Items from a dataset:
————————

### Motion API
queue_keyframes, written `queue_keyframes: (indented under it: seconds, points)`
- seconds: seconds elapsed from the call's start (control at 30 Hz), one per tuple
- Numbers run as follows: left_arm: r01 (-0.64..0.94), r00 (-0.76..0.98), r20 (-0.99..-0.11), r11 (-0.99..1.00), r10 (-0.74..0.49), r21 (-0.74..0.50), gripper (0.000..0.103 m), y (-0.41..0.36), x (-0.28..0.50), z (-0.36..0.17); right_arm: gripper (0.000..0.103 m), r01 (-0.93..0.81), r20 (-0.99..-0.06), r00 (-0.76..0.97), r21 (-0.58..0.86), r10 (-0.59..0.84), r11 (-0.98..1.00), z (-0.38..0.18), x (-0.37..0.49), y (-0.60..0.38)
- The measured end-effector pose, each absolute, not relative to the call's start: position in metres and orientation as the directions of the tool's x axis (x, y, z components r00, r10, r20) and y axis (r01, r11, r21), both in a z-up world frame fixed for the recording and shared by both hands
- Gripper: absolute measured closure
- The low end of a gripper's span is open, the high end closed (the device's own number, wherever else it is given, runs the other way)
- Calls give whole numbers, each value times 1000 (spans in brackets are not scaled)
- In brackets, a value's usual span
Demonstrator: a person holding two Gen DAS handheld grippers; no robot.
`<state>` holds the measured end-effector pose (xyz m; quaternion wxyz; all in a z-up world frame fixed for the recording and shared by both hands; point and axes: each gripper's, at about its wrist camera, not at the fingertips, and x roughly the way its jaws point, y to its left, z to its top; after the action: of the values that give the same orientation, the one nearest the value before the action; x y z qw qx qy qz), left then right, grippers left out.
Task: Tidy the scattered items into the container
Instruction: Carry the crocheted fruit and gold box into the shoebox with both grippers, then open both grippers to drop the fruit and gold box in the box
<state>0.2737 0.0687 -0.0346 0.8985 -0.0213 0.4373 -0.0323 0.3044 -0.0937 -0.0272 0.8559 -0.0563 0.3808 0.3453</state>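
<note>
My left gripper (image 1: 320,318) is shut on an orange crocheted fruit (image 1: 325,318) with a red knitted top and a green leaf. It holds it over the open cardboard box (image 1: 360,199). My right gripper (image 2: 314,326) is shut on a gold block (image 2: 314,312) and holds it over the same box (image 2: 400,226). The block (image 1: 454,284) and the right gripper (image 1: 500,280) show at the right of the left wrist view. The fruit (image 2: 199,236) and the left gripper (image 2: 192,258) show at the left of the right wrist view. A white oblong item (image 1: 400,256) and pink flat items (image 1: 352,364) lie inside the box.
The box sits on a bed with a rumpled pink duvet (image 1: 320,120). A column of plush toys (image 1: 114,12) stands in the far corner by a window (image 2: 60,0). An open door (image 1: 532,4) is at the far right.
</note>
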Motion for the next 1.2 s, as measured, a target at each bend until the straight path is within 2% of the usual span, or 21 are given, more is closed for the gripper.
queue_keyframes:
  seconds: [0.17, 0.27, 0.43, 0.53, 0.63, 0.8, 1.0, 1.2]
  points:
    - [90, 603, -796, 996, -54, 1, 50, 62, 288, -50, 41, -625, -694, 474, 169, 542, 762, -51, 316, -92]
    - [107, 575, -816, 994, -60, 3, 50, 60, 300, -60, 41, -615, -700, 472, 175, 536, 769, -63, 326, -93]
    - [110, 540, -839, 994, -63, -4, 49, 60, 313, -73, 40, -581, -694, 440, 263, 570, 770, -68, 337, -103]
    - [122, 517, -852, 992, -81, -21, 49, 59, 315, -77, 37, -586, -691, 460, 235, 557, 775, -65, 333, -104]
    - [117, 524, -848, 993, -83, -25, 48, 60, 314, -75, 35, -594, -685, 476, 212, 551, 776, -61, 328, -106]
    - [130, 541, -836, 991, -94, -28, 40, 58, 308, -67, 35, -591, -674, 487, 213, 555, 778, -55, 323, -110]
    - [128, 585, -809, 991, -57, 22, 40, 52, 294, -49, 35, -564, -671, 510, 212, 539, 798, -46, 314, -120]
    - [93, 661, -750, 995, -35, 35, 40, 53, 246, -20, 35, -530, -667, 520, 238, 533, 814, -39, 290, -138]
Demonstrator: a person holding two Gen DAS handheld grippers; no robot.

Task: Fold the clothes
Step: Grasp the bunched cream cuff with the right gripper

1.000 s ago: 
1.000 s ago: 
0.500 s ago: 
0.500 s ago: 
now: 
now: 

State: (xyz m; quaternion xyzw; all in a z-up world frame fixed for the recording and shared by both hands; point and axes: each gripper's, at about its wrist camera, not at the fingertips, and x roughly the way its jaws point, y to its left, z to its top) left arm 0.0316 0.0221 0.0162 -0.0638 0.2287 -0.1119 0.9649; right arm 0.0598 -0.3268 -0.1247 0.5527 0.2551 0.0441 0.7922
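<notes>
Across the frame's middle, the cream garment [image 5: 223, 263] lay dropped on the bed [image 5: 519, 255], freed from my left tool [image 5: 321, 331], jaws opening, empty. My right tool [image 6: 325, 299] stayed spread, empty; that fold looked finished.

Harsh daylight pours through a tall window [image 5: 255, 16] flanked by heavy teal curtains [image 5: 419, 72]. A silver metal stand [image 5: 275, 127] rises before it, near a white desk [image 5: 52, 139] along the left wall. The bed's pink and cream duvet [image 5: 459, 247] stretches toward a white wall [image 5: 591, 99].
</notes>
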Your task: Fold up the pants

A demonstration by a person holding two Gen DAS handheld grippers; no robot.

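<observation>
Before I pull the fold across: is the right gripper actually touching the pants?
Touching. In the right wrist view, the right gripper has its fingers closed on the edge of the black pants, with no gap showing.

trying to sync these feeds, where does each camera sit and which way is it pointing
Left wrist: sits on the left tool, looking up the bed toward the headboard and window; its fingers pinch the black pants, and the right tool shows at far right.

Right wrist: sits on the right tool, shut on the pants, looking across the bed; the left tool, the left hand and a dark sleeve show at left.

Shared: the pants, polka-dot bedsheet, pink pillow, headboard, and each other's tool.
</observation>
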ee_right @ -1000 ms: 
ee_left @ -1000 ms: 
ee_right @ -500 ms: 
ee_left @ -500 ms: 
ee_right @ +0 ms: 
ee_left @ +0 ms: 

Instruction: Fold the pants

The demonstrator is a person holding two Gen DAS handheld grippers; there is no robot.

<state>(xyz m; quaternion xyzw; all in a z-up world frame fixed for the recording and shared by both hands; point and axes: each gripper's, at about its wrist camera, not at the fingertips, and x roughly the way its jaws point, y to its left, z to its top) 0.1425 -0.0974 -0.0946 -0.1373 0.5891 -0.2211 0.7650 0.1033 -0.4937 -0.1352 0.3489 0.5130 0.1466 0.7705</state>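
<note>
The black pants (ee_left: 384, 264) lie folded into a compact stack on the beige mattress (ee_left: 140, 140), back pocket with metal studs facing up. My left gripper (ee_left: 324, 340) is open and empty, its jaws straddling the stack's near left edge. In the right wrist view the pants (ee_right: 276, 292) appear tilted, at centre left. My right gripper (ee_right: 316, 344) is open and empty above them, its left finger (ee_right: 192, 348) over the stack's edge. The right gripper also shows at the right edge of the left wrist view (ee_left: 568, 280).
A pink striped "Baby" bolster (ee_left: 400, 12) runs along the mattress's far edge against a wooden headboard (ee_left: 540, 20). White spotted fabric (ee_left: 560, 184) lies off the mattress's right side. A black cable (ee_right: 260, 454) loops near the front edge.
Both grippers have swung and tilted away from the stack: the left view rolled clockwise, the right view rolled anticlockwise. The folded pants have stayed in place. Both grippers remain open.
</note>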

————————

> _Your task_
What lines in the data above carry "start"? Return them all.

> _Result of the task_
- seconds: seconds elapsed from the call's start (control at 30 Hz), one per tuple
- The measured end-effector pose, each absolute, not relative to the call's start: position in metres and orientation as the directions of the tool's x axis (x, y, z components r00, r10, r20) and y axis (r01, r11, r21), both in a z-up world frame fixed for the recording and shared by both hands

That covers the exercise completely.